Ode to Baking by James Parker (reproduced with full permission)

sourdough & self Jun 25, 2026
a moody overhead shot of bold baked artisan loaves in a basket, baked by The Grainwright.

A couple of years ago, I was browsing through the Bread Bakers Guild of America website, when I saw this fantastic piece of writing that another baker (Matt Rosier, now of RVA) had shared with the author's permission. It was penned by Atlantic staff writer James Parker, and appears in his book "Get Me Through The Next Five Minutes: Odes To Being Alive".

Google tells me that Parker is "known for his unique voice that is both spiritual and salty." I'm not sure that's what I took away as I read the words, but I know what I felt: heart-filling joy, a sense of belonging and seen. I was pretty sure that other bakers would find similar delight in his words, so I too sought Mr Parker's permission to share the piece with Sourdough Geeks readers. He generously agreed. So here, in something of a departure from our usual blog content, is the quite wonderful celebratory essay: 


Ode to Baking

by James Parker

 

How they fascinated me, the beautiful bakers.

Strutting around in their aprons, making jokes, slapping and prodding and sniffing the rising dough, the ever-changing dough—amazing to me, the familiarity with which they touched it, the rough intimacy—with a fine aristocratic powdering of flour on their cheeks. And so brainy, too. "Hey Duncan, what does apocryphal mean?" Duncan, head deep in the industrially large mixing bowl from which he is cutting out heavy, claggy handfuls of just-mixed dough, replies instantly: "Of doubtful origin."

I can't do it in my kitchen. Or I could, I suppose, but I don't. No interest at all in baking bread at home. Nor do I give a toss, particularly, about the kind of bread I eat: white, brown, writhing with raw health or stuffed with additives, if you can toast it, I'm in. But I loved, loved, loved being a baker.

They trained me, God bless them. With forbearance and grumpiness, the bakers of Clear Flour Bread in Brookline, Massachusetts, turned me into one of their company. Was I any good? Ask my baguettes. Ask my olive rolls. Ask my goddamn Rustic Italian loaves. The bread judges the baker.

Baking is not mystical—it's scientific. Get the recipe right, do what you're supposed to do, and something pretty close to the desired outcome will be achieved. But of course it is mystical, like everything else. The condition of the baker’s soul is alchemically involved. As above, so below. A jolly baker with a clear conscience is going to have a better bake, and produce tawnier and juicier bread, than his chafing, pissed-off colleague.

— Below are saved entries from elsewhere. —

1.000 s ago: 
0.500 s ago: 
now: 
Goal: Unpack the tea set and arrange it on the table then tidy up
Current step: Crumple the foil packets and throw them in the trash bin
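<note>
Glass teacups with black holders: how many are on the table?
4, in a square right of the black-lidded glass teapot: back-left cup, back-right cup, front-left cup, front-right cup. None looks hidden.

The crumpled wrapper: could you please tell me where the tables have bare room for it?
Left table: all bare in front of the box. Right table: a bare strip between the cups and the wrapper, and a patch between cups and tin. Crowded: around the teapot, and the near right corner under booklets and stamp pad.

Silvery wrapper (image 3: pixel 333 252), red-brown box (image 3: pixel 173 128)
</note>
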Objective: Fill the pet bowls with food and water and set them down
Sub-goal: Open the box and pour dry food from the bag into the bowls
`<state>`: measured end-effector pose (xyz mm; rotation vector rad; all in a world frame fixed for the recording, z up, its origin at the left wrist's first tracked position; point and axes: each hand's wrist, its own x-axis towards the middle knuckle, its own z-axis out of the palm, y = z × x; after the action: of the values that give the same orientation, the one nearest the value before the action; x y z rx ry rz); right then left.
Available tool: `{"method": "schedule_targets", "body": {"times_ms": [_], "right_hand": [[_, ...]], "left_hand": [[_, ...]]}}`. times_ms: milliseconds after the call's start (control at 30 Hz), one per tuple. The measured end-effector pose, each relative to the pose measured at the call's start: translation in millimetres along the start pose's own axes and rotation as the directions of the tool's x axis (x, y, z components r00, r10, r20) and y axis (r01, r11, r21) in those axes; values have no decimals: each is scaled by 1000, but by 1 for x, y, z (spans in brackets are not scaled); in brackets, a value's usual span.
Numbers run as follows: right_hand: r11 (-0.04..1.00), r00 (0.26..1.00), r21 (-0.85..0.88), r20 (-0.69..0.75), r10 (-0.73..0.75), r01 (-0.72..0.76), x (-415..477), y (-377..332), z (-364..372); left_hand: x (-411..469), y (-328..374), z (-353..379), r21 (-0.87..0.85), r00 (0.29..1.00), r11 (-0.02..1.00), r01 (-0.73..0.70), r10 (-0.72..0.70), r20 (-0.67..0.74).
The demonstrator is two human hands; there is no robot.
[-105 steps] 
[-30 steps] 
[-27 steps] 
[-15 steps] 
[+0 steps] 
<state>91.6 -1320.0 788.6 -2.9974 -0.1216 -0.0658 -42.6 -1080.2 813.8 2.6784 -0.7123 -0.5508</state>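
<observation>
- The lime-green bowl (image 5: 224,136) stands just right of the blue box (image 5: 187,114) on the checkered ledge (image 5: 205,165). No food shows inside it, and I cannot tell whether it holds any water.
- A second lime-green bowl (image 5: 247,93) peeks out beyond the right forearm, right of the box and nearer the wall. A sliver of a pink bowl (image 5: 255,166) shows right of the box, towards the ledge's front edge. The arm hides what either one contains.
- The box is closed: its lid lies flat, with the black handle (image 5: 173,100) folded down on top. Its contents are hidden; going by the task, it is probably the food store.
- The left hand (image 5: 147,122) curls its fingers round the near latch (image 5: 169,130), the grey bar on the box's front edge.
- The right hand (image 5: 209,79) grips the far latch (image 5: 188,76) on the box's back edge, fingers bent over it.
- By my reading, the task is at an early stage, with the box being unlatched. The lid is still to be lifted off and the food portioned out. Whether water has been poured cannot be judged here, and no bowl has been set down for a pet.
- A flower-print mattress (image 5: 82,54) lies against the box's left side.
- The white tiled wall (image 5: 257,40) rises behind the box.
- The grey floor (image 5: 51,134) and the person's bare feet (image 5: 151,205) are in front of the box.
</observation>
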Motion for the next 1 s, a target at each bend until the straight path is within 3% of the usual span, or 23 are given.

Also: did you know about wild airborne yeast? An invisible, activating agent that lives in the atmosphere like the grace of God? It’s real.

The dough is on the move. At all times, all over the bakery, you feel the pressure of its mutability: it's rising, it's rising. Or it's collapsing, because you fucked up. It’s a small window, the moment of perfect proofedness, plumpness, oven-readiness, fruition.

The baker touches the dough, tests it with her fingertips, feels the energy quiver under the fragile skin, the ballooning cells, the gassy bounce of its interior expansions, and makes the call. Too early and the bread will warp hysterically in the oven; too late and it’ll lie there in protest, doing nothing.

Baguettes, are you ready to go? Did the baker cut you properly on the loader, giving you those three diagonal slashes, one after another, zip-zip-zip? If the razor went too deep, you'll fall apart, slump sadly open. And how much steam do you need, for a nice glossy crust? The baker hits the button, floods the oven deck with a gash of vapor—for how many seconds?

Now stand back, baker. You're as ancient as Egypt, and you're also Andy Warhol in an apron, mass-producing your art object. Baguettes in glowing dozens, repeating editions and series of baguettes, out of the great oven and onto the metal rack. How do they look? How do they sound? A field of grain right before the harvest will give off an audible creak or tick of readiness, as the loaded stalks gently rub against one another. At the other end of the process there’s the fine, fuse-like crackle of a row of handsome, brittle baguettes, cooling on the rack.